As noted above, cladding of carbon foams has also been suggested in the prior art literature and patents. Joseph and Rogers suggest facesheet materials including Kevlar reinforced carbonaceous foam and laminated E-glas reinforced vinyl esters. Joseph and Rogers also suggest thermal spray applications of coatings of metals to their carbon foam products and further suggest use of aluminum or Inconel nickel-chromium alloy to achieve surface, heat transfer and thermal expansion properties compatible with carbon foam cores. However, it is not known that such a tool has ever been demonstrated.
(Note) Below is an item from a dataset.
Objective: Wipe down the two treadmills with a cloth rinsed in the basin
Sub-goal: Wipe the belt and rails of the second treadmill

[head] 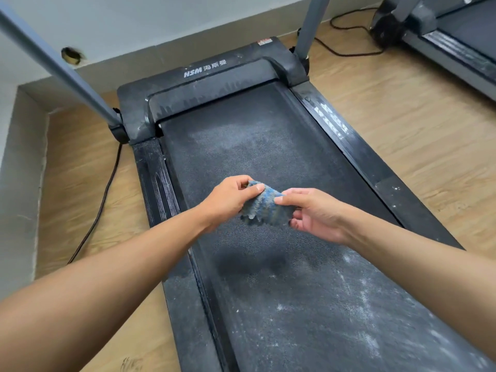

A preliminary investigation of deposition of sprayed metal upon an open-celled carbon foam surface demonstrated several deficiencies with the prior art applications of thermal or plasma sprayed metal skins. Microscopic examinations of sections of plasma sprayed Invar iron-nickel metal alloy revealed a poorly adhered Invar powder coating that failed to differentially deposit and fill the open cells and pinholes present in the open-celled structure of the carbon foam and, thus, provided a rough pitted surface unsuitable for tooling composite materials.
What is desired therefore, is a composite material tooling article having smooth, durable, tightly adhered skin suitable for use in composite tooling applications; sealants providing a sealed carbon foam surface which enables carbon foams to be employed in high temperature applications such as composite tooling applications; and the carbon foams themselves, especially carbon foams whose pore structure, strength, and strength to density ratio is suitable for use in application such as composite tooling.